Python Regular Expressions

Meenakshi Agarwal
By
Meenakshi Agarwal
Hi, I'm Meenakshi Agarwal. I have a Bachelor's degree in Computer Science and a Master's degree in Computer Applications. After spending over a decade in large...
12 Min Read

This free course will walk you through Python Regular Expression a.k.a. RegEx. We have covered every little detail to make this topic simpler for you. You will find special mention of Python RegEx Search, Findall, Match, and Compile methods with full code examples.

Note: The syntax used here is for Python 3. You may modify it to use with other versions of Python.

Python Regular Expression History

Before we begin, have a look at the history of Python’s regular expressions briefly:

  • Start of Python (1980s): Python began without built-in regular expressions.
  • Adding Regex (mid-1990s): Python got basic regex support with the “regex” module.
  • Switch to re (1998): The “regex” module was replaced with the better re module.
  • Improvements (2000s-2010s): re got faster, more reliable, and Unicode-friendly.
  • Python 3.0 (2008): Importing re became standard.
  • Extras (Third-party): Some use third-party libraries like “regex” or “re2” for extra features and speed.

To Learn Python from Scratch – Read Python Tutorial

What is Regular Expression?

Regex (short for “Regular Expression”) in Python is a powerful tool for searching, matching, and manipulating text based on patterns.

It allows us to define patterns using a specialized syntax and then search for and manipulate text that matches those patterns.

Python Regular Expression Support

Python provides a re module that includes functions for pattern matching and manipulating the string characters.

The re module has RegEx functions to search patterns in strings. We can even use this module for string substitution.

This Python regular expression module (re) contains capabilities similar to the Perl RegEx. It comprises of functions such as match(), sub(), split(), search(), findall(), etc.

How to Use Regular Expression?

To use a regular expression, first, you need to import the re module. You also need to understand how to pass a raw string (r'expression') to a function. Another thing is to interpret the result of a RegEx function.

1. Import Re Module

When you want to use any functions present in the re module, you can access it with the below syntax

import re
re.function_name(list_of_arguments)

Or use this alternative approach.

from re import function_name
function_name(list_of_arguments)

2. Use Raw String Argument

You might need to use raw string to pass it as the pattern argument to Python regular expression functions. Follow the below code to learn how to use it.

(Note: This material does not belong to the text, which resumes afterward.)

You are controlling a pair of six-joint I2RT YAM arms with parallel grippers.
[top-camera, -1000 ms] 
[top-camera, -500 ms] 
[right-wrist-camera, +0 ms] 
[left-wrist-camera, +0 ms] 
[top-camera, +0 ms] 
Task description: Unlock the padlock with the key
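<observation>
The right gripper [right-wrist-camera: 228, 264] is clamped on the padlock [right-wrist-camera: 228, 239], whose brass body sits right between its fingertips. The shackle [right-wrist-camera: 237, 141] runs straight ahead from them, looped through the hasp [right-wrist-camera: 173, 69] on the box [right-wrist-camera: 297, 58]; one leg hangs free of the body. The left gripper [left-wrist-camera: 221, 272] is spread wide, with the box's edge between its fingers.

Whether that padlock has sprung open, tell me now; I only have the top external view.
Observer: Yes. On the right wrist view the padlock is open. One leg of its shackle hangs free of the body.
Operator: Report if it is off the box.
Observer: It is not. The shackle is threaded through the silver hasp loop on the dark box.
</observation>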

search(r"[a-z]", "yogurt AT 24")

3. RegEx Function Return Value

If a Python RegEx function (mainly the search() and match() functions) succeeds, then it returns a Match object.

We can pass the object to the group() function to extract the resultant string.

The group() method takes a numeric value to return the output of the matched string or to a specific subgroup.

print("matchResult.group() : ", matchResult.group())
print("matchResult.group(1) : ", matchResult.group(1))

6 Most Useful Regular Expression Functions in Python

The two most important functions used are the search and match functions. When you wish to perform a regular expression search on a string, the interpreter traverses it from left to right. If the pattern matches perfectly, then it returns a match object or None on failure.

1. RegEx Search in Python

The search() function gets you the first occurrence of a string containing the string pattern.

Python RegEx Search, Findall, Match, and Compile methods with examples

The syntax for regular expression search is:

import re
re.search(string_pattern, string, flags)

Please note that you can use the following metacharacters to form string patterns.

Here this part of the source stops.